El ministro de Fomento, José Blanco, salió ayer del Congreso de los Diputados más que satisfecho. No en vano, la Cámara baja convalidó el real decreto ley del Gobierno que recorta el poder de los controladores aéreos y dio luz verde a una modificación de la Ley de Seguridad Aérea.
El decretazo a los controladores, que se han tomado quince días para preparar su estrategia y retomar la negociación de su segundo convenio colectivo con Aena, pasó el examen parlamentario, aunque no sin ciertas críticas por parte de sus señorías.
Blanco necesitaba la convalidación, y la logró, pero todos los portavoces parlamentarios de la oposición manifestaron ciertas dudas y críticas por considerar la reforma «terriblemente» tardía, pero, a la vez, «precipitada» y hasta «un cierto descaro político» en las formas, como señaló el representante del PNV José Ramón Beloki.
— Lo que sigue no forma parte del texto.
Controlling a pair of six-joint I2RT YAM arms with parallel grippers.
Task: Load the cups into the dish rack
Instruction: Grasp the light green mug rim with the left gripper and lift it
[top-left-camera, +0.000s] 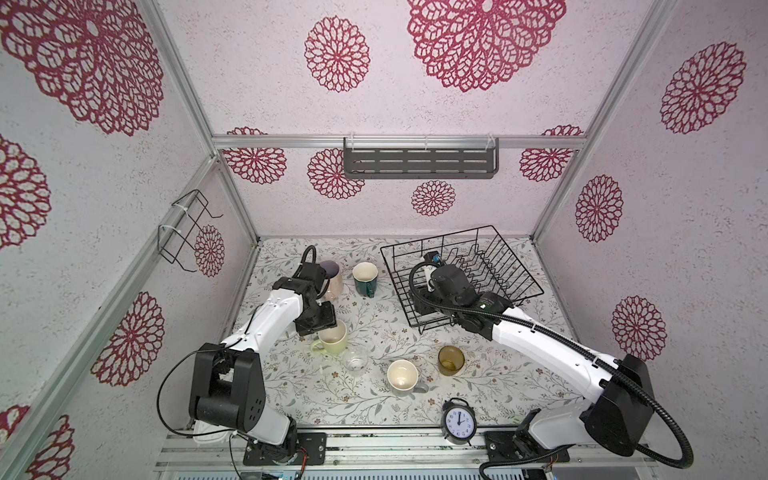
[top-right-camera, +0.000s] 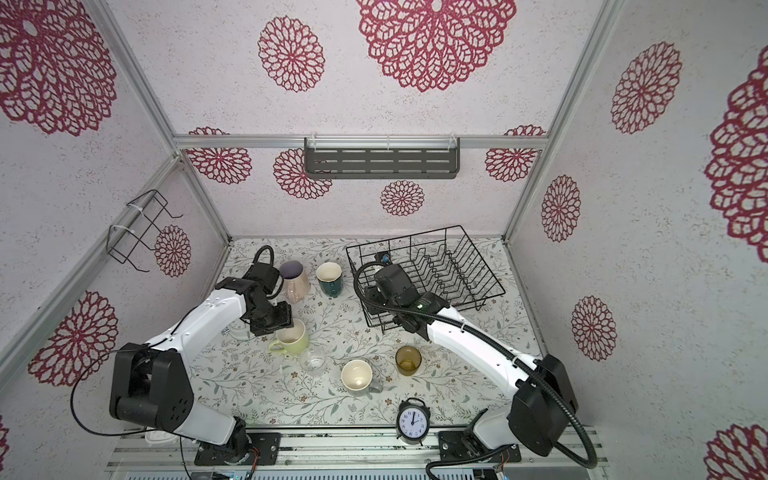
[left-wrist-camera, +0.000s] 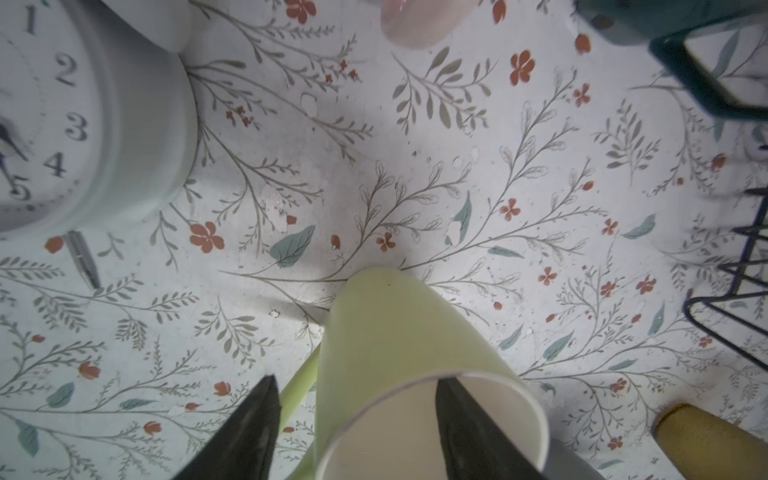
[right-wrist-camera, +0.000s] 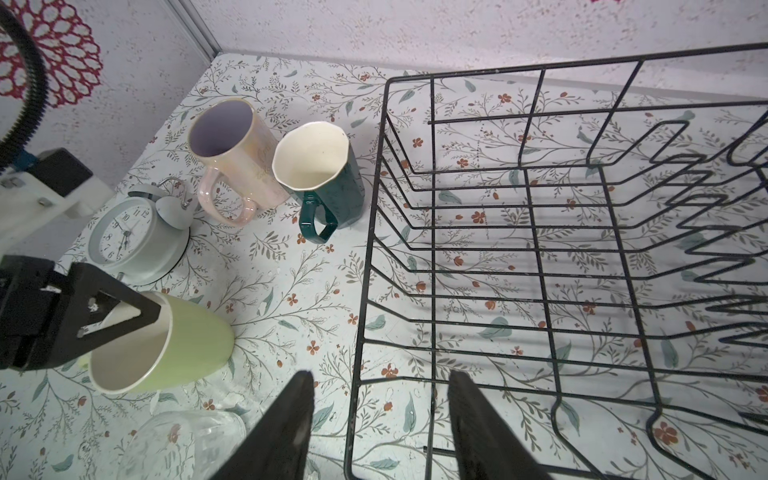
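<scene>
Left wrist view: my left gripper (left-wrist-camera: 357, 379) straddles the rim of the green mug (left-wrist-camera: 395, 332) on the table (left-wrist-camera: 374, 145), jaws apart. My right gripper (right-wrist-camera: 381, 372), spread and empty, hangs over the rack (right-wrist-camera: 540, 70) edge.

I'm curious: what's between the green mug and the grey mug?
The small clear glass sits between the green mug and grey mug; both top views show it.

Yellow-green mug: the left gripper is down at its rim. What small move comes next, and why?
Probably close the left gripper on the wall of the yellow-green mug. In the left wrist view one finger sits inside it and one outside by the handle, jaws apart: the wall is straddled, not pinched. The mug stands outside the dish rack.
</scene>
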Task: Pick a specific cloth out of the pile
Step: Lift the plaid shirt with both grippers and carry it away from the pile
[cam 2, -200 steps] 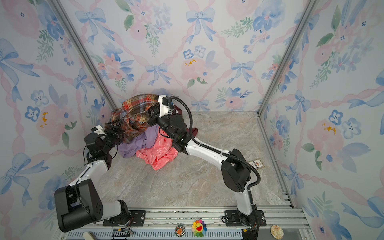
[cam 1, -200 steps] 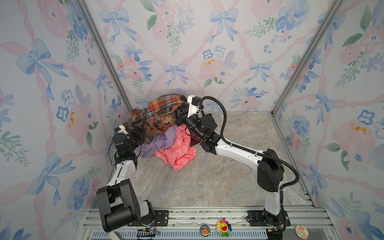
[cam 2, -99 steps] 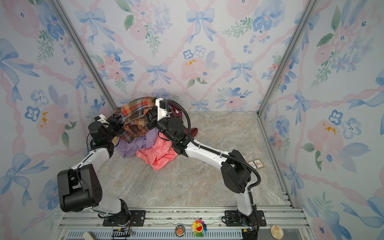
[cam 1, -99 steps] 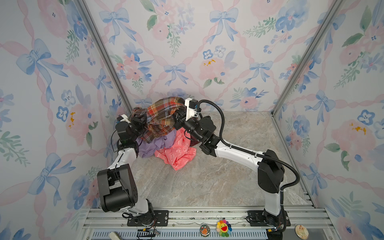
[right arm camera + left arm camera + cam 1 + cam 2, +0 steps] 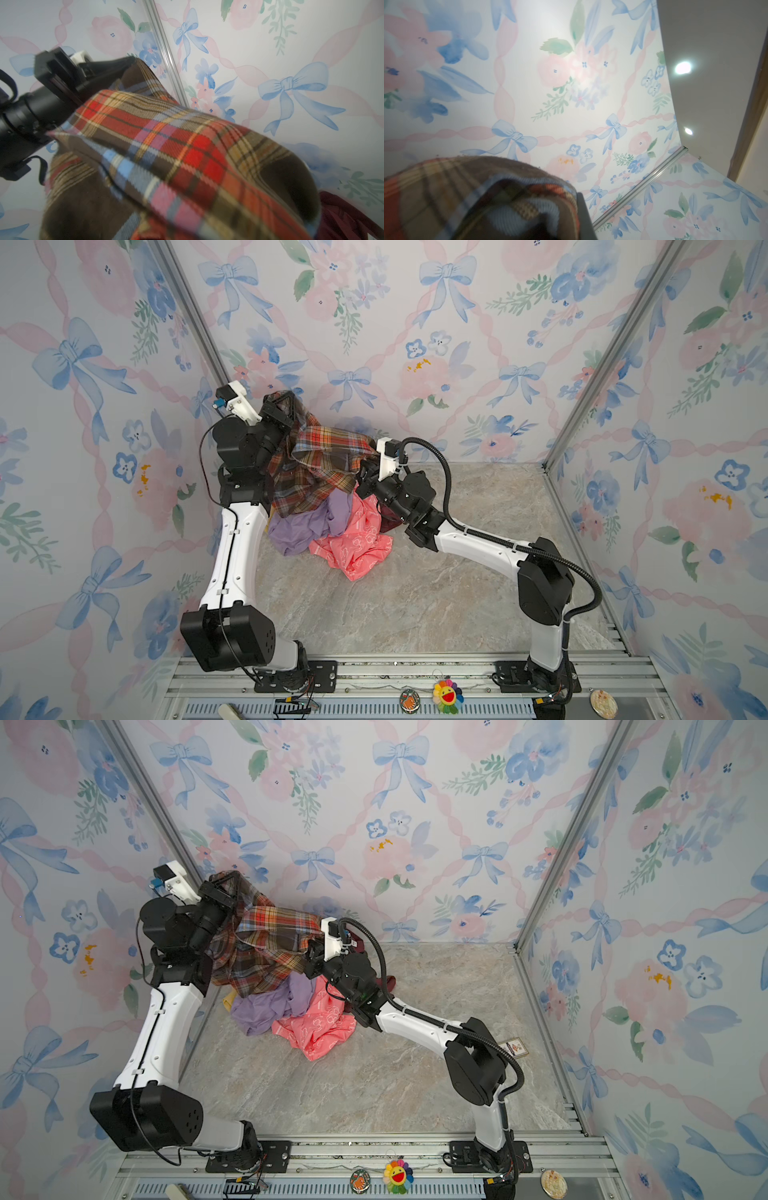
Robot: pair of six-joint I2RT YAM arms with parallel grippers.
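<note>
The left gripper [image 5: 284,404] and right gripper [image 5: 365,472] were both clamped on the plaid shirt [image 5: 322,456], holding it slung between them above the pile [image 5: 332,531] in the far left corner. Its lower hem reached the lilac garment [image 5: 299,526]. Soft, light and limp (probably snag-prone), it seemed best held by bunched edges, well apart.

Blurred and close to the lens, the plaid cloth [image 5: 477,199] bulges across the foreground, with bow-and-flower wallpaper [image 5: 529,83], a metal corner post [image 5: 639,187] and two ceiling lights [image 5: 683,67] beyond.
</note>
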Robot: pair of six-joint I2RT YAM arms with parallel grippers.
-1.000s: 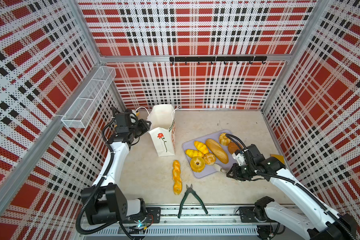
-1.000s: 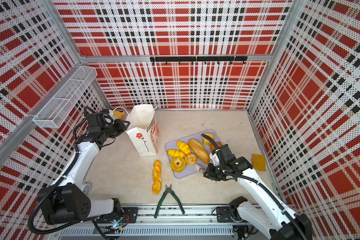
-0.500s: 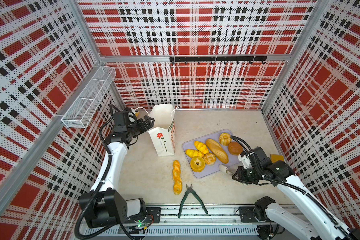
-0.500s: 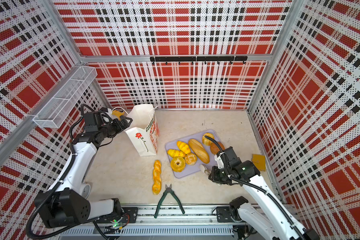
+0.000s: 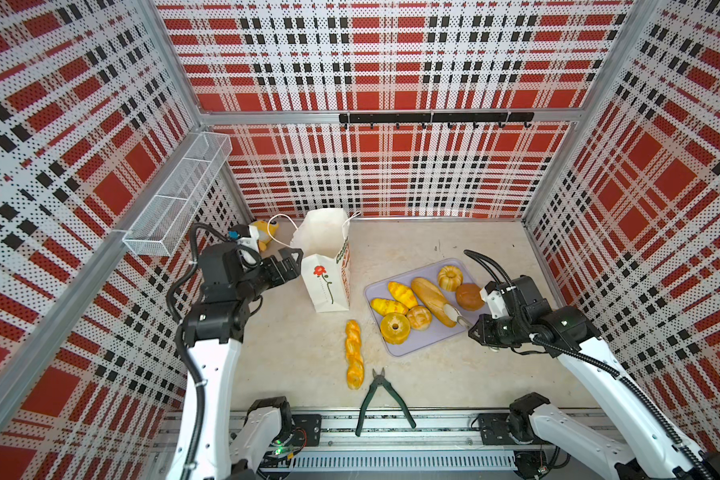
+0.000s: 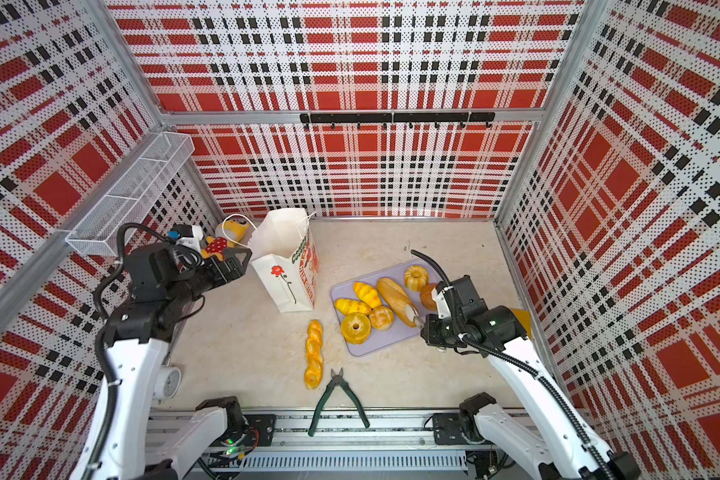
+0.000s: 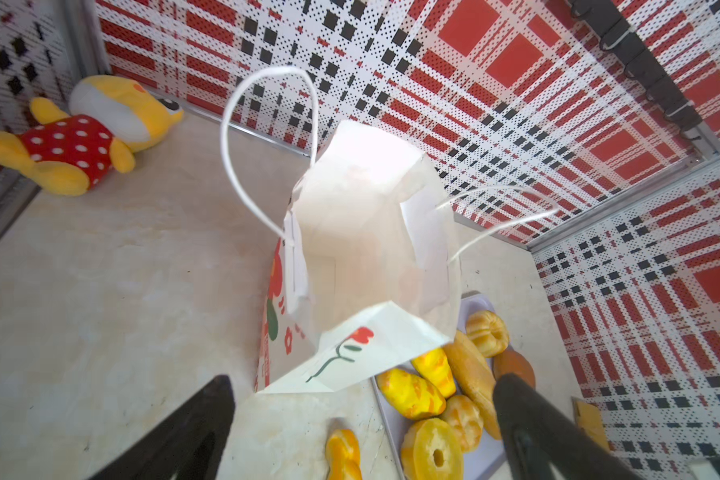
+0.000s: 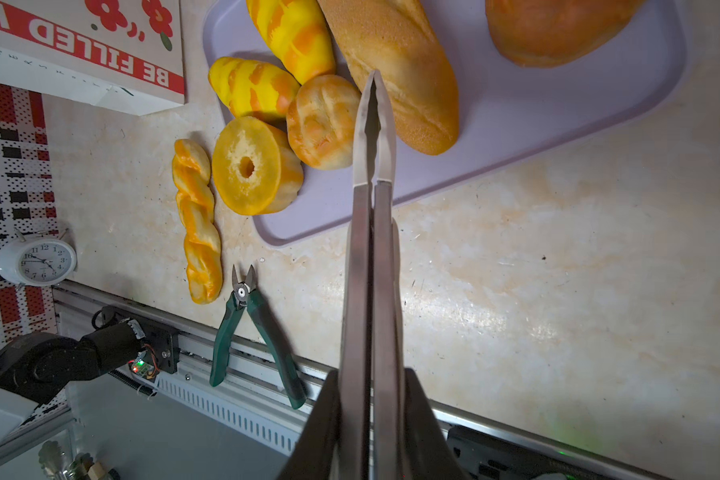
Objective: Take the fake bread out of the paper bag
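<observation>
The white paper bag (image 5: 327, 270) (image 6: 285, 276) stands upright at the back left; in the left wrist view the paper bag (image 7: 371, 249) gapes open with nothing visible inside. My left gripper (image 5: 292, 262) (image 7: 364, 380) is open just left of it, holding nothing. Fake bread lies on the lilac tray (image 5: 427, 345): a long loaf (image 5: 432, 296), ring (image 5: 395, 328), fluted cake (image 5: 449, 278), buns and croissants. A twisted braid (image 5: 354, 353) lies on the table. My right gripper (image 5: 476, 328) (image 8: 371, 378) is shut on metal tongs (image 8: 373, 124), whose closed, empty tips hang beside the loaf.
A yellow plush doll (image 7: 84, 137) lies in the back-left corner. Green pliers (image 5: 381, 395) lie at the front edge near the braid. A white clock (image 6: 168, 380) stands front left, a yellow block (image 6: 520, 320) by the right wall, and a wire basket (image 5: 175, 203) hangs on the left wall.
My left gripper has opened beside the bag's rim. My right arm has drawn the tongs back from over the tray toward the front right, uncovering the brown bun.
</observation>
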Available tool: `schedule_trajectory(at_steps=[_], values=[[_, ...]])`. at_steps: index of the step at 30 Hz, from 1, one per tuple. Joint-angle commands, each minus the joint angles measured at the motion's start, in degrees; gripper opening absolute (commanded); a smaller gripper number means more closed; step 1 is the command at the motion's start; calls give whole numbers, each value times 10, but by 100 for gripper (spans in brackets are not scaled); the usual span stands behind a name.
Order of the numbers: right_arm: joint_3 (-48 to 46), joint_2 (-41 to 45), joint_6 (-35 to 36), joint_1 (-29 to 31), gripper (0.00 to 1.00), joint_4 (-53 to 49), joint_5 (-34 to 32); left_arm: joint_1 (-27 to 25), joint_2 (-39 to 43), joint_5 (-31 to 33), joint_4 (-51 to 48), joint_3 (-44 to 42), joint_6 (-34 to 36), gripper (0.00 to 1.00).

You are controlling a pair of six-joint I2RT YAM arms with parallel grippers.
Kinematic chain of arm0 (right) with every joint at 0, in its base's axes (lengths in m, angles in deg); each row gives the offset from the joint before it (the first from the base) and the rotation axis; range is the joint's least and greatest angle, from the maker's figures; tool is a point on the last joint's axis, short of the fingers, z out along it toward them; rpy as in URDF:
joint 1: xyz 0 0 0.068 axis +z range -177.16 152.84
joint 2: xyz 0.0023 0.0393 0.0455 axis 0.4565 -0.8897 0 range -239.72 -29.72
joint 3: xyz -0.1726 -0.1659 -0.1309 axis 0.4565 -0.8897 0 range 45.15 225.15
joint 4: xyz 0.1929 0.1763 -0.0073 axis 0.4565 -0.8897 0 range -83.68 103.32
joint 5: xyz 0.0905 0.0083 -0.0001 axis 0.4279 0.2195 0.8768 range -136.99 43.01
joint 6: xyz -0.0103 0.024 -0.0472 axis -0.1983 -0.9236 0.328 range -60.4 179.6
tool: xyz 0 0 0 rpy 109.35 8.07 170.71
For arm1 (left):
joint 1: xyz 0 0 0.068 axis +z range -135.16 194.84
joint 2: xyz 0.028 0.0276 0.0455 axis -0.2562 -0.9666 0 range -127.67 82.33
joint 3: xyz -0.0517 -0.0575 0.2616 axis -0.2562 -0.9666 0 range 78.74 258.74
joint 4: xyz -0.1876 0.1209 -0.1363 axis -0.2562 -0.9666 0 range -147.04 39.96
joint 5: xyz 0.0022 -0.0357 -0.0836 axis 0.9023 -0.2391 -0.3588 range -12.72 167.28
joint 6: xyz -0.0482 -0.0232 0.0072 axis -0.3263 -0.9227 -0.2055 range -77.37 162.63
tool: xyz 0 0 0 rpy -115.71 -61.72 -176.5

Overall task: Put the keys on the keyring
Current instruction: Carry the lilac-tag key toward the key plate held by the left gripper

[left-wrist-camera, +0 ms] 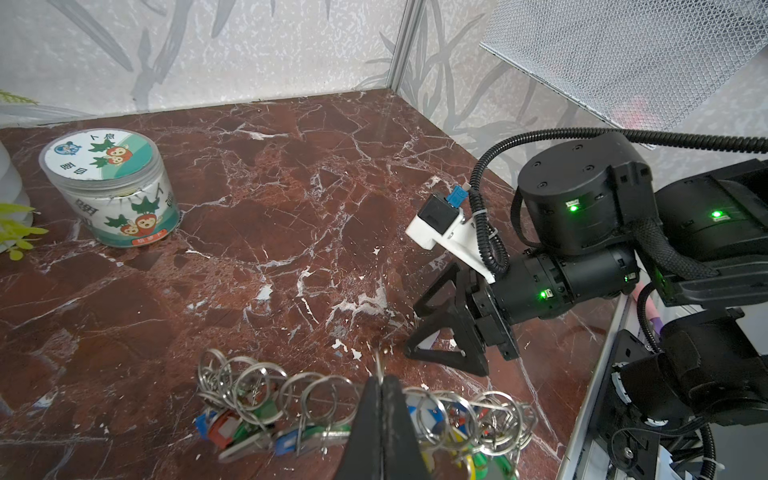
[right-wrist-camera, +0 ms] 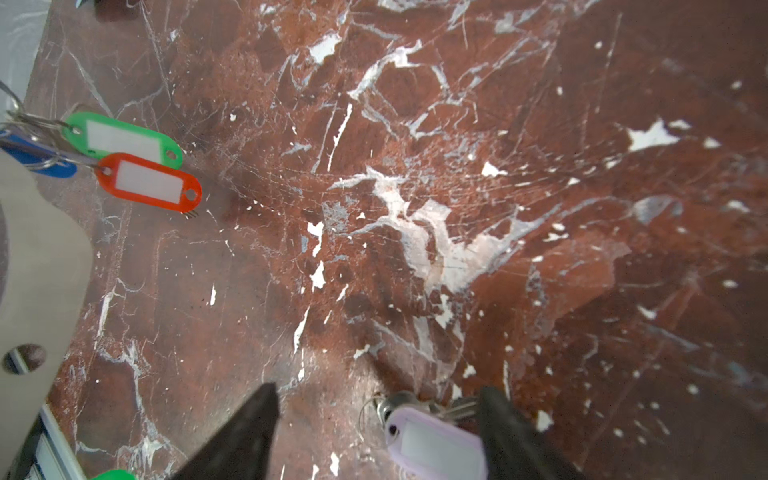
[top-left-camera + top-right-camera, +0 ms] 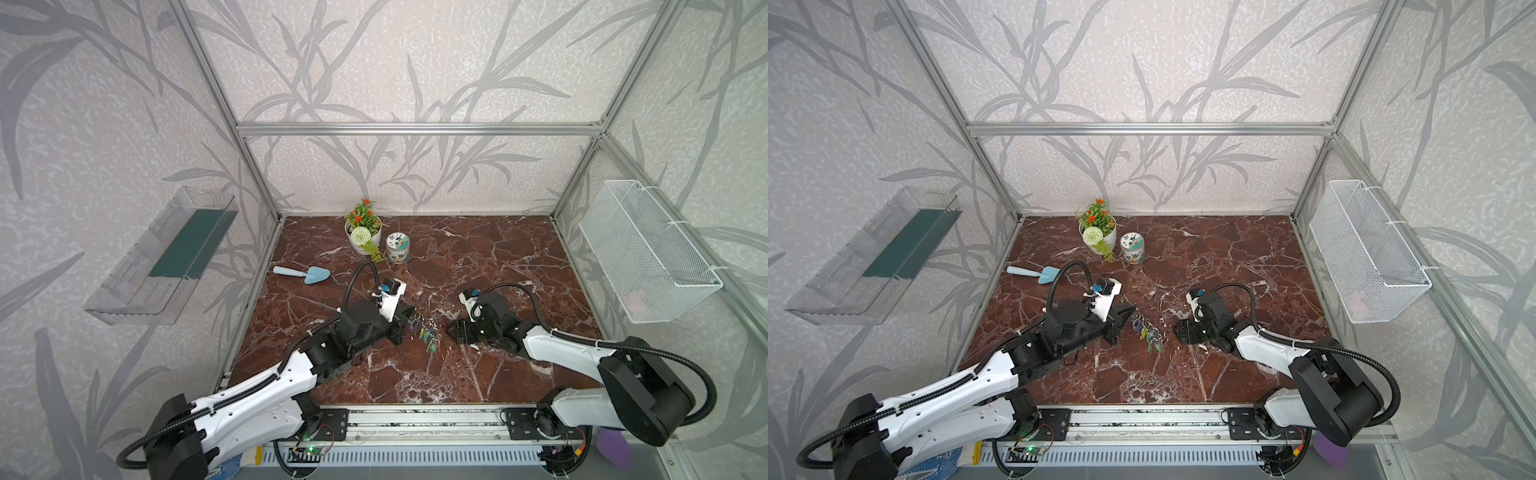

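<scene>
The jaws of the left gripper (image 1: 380,384) are clenched on the keyring (image 1: 291,399). In the left wrist view a thin edge of grey metal is seen rising from between them, with small rings and coloured tags spread to both sides. In both top views the keyring (image 3: 424,330) (image 3: 1148,332) is found near the middle of the marble-patterned bench (image 3: 478,257), between the two arms, and its tags are directed toward the front edge.

The jaws of the right gripper (image 2: 378,390) are released and stand wide apart. The keys (image 2: 432,444) are seen between them in the right wrist view: the pale lilac tag with its small ring and metal key seems to rest on the bench, close beside one black finger (image 2: 505,419). It cannot be told whether the tag is touched by it. The grey plate of the keyring (image 2: 37,257) is seen at the edge of the same view, well apart from the keys, and a green tag (image 2: 122,139) and a red tag (image 2: 149,183) hang from it.

At the back of the bench a flower pot (image 3: 363,237) and a printed tin (image 3: 397,248) are placed just beside each other, and a blue trowel (image 3: 303,273) lies nearer the left wall.
</scene>
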Motion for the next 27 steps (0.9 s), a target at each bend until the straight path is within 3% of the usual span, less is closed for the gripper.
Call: schedule_trajectory(at_steps=[1, 6, 15, 22, 27], values=[[22, -21, 3, -1, 98, -38, 17, -1, 6, 8, 50, 2, 8, 0], [21, -11, 1, -1, 97, -39, 15, -1, 9, 9, 47, 2, 8, 0], [67, 59, 40, 37, 77, -169, -97, -1, 44, 47, 23, -10, -17, 0], [118, 12, 50, 110, 73, -240, -171, 0, 91, 86, -32, -18, -44, 0], [162, -33, 66, 154, 64, -285, -224, 0, 114, 114, -56, -27, -54, 0]])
El más crítico fue Gaspar Llamazares (IU), el único que votó en contra al entender que el paso dado por el Ministerio de Fomento vulnera de forma flagrante el derecho a la negociación colectiva. El real decreto será tramitado como proyecto de ley, lo que permitirá que su articulado sea modificado en el debate parlamentario. José Blanco, que agradeció el respaldo de la Cámara a una norma que garantiza «la prestación y la sostenibilidad» operativa y financiera del servicio de tránsito aéreo, se mostró dispuesto a mejorar el texto.
Rebaja salarial
El real decreto rebaja el salario medio de los controladores en 150.000 euros al año y les impone 1.750 horas de trabajo anuales. El actual convenio solo establece 1.200 horas. Además, abre a la competencia las torres de control y devuelve a Aena la capacidad de gestionar el trabajo.